=== Description of the task ===
In the entries that follow, the first line to write out is the one containing "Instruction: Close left", and the last is the one containing "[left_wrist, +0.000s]". Reproduce that stretch exactly, with nothing before or after it.

=== Extracted records ===
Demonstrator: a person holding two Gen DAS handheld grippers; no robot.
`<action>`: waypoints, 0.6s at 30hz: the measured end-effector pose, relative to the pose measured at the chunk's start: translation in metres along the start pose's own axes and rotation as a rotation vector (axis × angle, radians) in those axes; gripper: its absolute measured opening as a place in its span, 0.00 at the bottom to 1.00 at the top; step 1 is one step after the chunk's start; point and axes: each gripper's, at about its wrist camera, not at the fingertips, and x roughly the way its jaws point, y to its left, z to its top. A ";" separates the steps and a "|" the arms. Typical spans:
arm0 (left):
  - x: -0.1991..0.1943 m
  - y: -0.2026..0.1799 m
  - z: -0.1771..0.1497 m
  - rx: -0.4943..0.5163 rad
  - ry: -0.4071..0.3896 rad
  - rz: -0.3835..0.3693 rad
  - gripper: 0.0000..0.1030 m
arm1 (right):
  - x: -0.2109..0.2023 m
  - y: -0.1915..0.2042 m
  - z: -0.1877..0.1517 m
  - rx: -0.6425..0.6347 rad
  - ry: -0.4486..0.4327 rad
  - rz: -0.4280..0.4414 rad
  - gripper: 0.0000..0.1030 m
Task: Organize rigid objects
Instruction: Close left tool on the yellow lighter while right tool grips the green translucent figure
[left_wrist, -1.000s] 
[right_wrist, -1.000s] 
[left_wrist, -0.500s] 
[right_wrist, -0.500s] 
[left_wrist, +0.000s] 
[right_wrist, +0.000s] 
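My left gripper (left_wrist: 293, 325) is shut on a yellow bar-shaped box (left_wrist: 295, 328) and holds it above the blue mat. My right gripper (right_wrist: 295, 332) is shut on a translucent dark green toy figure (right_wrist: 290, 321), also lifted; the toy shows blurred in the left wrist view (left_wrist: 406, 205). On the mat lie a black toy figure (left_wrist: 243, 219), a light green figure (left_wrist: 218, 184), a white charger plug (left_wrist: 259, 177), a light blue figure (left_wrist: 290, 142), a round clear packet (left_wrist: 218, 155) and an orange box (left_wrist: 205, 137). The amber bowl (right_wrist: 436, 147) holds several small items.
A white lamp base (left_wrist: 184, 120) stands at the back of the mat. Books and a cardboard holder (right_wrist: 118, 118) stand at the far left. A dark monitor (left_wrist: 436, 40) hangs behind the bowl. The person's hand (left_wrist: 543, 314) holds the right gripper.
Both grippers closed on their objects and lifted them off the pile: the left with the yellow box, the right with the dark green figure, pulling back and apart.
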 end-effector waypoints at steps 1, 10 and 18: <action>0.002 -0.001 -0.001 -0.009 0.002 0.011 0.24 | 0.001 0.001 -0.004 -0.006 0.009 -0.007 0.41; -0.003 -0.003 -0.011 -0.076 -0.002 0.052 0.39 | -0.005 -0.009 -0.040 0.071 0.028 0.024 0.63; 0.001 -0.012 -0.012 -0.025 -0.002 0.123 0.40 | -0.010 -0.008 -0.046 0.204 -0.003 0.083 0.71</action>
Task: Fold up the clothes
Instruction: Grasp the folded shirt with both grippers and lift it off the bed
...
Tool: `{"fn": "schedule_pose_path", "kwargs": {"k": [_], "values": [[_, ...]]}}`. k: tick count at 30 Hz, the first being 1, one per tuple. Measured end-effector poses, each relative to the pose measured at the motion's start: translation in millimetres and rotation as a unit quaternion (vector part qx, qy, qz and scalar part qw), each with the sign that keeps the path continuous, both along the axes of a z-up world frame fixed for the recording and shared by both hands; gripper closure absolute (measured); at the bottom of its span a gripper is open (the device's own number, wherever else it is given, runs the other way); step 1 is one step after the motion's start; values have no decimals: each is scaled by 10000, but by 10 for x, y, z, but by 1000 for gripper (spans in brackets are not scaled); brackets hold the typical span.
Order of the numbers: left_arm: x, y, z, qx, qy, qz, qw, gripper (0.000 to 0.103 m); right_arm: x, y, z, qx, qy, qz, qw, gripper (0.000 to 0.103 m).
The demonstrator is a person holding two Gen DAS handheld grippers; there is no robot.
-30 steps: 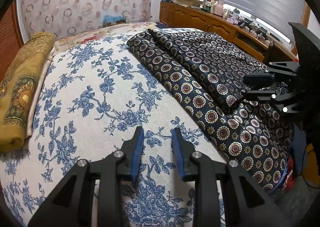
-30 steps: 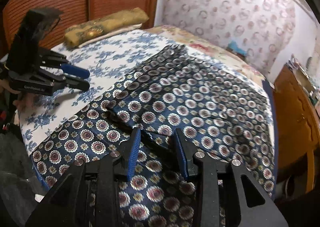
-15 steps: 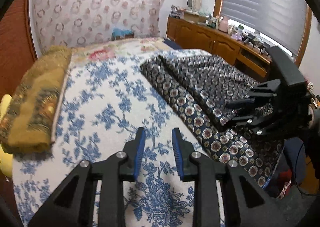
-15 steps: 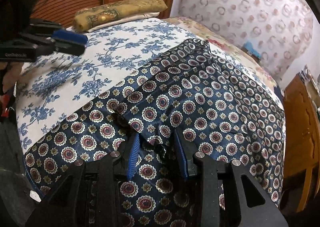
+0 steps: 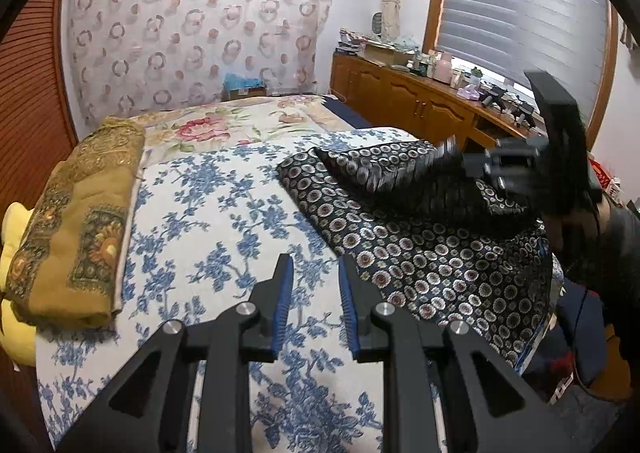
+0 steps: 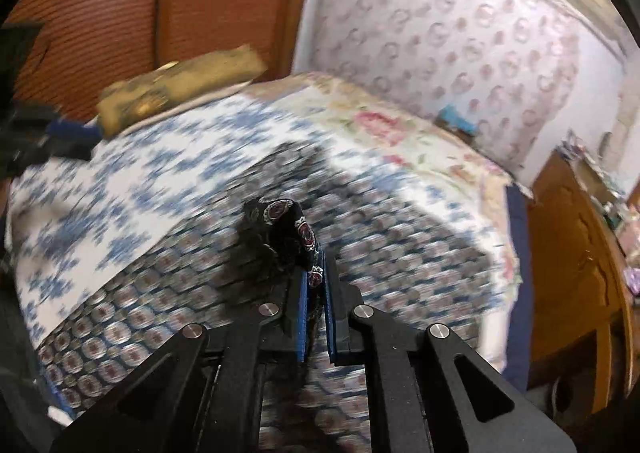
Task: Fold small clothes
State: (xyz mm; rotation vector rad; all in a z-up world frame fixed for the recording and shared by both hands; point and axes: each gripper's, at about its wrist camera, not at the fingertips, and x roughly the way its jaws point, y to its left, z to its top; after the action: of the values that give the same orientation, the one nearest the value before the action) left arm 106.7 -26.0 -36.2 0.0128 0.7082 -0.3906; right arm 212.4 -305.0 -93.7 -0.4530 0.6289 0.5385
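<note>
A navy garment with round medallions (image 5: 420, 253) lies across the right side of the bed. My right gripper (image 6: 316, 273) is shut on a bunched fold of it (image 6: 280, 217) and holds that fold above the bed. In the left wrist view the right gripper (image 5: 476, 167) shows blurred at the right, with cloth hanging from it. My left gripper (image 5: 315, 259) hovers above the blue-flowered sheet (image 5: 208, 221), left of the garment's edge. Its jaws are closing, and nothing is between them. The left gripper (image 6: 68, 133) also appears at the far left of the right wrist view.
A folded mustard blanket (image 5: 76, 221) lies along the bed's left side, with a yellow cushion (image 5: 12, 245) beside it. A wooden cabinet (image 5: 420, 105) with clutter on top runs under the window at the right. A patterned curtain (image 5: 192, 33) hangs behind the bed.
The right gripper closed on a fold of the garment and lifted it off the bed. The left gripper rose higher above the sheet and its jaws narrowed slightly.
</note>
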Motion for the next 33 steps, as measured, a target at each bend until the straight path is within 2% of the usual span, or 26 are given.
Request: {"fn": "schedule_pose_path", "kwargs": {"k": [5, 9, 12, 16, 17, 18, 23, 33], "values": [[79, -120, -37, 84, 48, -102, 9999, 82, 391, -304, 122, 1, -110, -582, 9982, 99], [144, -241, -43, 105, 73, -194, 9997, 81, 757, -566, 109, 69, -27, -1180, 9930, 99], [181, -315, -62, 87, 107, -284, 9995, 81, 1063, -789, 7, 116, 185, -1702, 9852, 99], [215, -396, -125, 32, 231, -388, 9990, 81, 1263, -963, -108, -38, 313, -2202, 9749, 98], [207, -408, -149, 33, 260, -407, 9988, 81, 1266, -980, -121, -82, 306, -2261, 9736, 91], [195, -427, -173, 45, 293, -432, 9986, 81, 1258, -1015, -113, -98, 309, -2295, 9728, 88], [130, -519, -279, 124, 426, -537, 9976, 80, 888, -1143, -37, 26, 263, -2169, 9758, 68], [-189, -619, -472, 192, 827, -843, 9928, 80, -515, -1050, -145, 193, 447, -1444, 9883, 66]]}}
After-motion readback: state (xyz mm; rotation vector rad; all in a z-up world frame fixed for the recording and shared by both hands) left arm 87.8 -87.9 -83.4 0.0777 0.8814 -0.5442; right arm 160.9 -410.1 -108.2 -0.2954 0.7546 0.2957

=== Finished exercise ===
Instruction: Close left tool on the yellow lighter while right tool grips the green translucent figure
[left_wrist, -1.000s] 
[right_wrist, -1.000s] 
[left_wrist, -0.500s] 
[right_wrist, -0.500s] 
[left_wrist, +0.000s] 

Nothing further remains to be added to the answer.